Would you restate, exactly as they appear, the lines from the one containing "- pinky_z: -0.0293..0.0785" through the end of the data below?

* * *

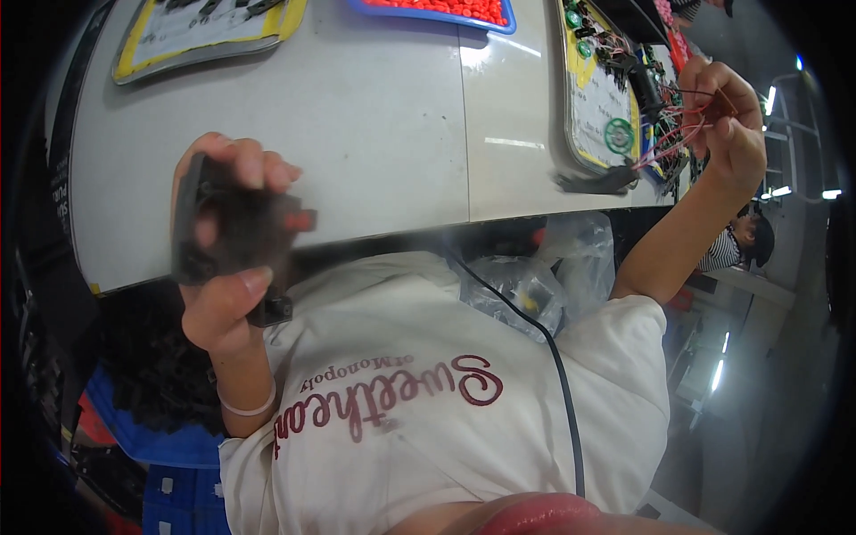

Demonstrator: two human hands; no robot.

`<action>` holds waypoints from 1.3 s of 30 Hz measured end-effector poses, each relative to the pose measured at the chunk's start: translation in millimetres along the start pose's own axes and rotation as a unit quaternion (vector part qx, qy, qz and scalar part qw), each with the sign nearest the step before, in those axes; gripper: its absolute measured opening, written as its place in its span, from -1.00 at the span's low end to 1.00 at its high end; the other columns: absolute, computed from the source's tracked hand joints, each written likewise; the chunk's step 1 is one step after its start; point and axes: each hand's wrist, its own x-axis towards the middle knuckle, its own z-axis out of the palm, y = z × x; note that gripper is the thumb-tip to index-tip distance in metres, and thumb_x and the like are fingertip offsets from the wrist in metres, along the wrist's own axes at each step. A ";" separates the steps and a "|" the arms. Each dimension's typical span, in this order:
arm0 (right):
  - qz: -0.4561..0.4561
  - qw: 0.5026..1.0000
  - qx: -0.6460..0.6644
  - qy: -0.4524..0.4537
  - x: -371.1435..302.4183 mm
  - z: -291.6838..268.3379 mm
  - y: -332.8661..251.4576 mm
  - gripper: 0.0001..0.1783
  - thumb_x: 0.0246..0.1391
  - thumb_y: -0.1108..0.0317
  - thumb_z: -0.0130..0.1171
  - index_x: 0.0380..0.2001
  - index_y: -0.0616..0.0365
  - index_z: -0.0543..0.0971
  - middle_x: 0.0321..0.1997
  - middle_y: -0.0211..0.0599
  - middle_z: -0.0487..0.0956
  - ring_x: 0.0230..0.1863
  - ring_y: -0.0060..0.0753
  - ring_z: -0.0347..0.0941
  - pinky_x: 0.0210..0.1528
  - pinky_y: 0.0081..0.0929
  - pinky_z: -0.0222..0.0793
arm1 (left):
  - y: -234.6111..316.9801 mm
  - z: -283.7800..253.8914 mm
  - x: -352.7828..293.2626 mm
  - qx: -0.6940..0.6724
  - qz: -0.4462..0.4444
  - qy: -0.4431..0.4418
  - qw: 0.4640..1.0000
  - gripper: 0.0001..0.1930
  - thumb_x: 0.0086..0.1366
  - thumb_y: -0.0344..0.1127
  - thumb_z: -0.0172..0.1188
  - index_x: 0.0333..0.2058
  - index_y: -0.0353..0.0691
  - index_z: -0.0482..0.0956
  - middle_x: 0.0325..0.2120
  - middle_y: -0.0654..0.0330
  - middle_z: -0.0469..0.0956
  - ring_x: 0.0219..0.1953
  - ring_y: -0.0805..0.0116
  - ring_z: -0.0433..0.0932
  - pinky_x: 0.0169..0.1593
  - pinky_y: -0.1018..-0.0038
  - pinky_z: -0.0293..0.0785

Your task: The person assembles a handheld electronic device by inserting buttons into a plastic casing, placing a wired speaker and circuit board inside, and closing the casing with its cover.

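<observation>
My left hand (223,308) is raised at the near left edge of the table, fingers and thumb closed around a black plastic housing (234,234). The housing is blurred; a small red part (300,220) shows on its side. Up at the right, my right hand (738,134) pinches a bundle of thin red and dark wires (673,150). A dark elongated piece (599,182), smeared by motion, hangs at the wires' lower end. Close by is a green round disc (618,135); whether it hangs from the wires or lies on the tray behind, I cannot tell.
A yellow-edged tray (578,116) with wired parts stands at the right. At the far side are a blue tray (428,13) of small red pieces and another yellow-edged tray (209,62). A blue bin (169,450) with black parts sits lower left. A black cable (557,357) crosses my shirt.
</observation>
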 end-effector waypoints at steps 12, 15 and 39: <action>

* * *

(TASK ANSWER):
  - pinky_z: -0.0293..0.0785

Your task: The person assembles a handheld electronic device by inserting buttons into a plastic casing, placing a wired speaker and circuit board inside, and closing the casing with its cover.

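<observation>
My left hand (223,308) is raised at the near left edge of the table, fingers and thumb closed around a black plastic housing (234,234). The housing is blurred; a small red part (300,220) shows on its side. Up at the right, my right hand (738,134) pinches a bundle of thin red and dark wires (673,150). A dark elongated piece (599,182), smeared by motion, hangs at the wires' lower end. Close by is a green round disc (618,135); whether it hangs from the wires or lies on the tray behind, I cannot tell.
A yellow-edged tray (578,116) with wired parts stands at the right. At the far side are a blue tray (428,13) of small red pieces and another yellow-edged tray (209,62). A blue bin (169,450) with black parts sits lower left. A black cable (557,357) crosses my shirt.
</observation>
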 end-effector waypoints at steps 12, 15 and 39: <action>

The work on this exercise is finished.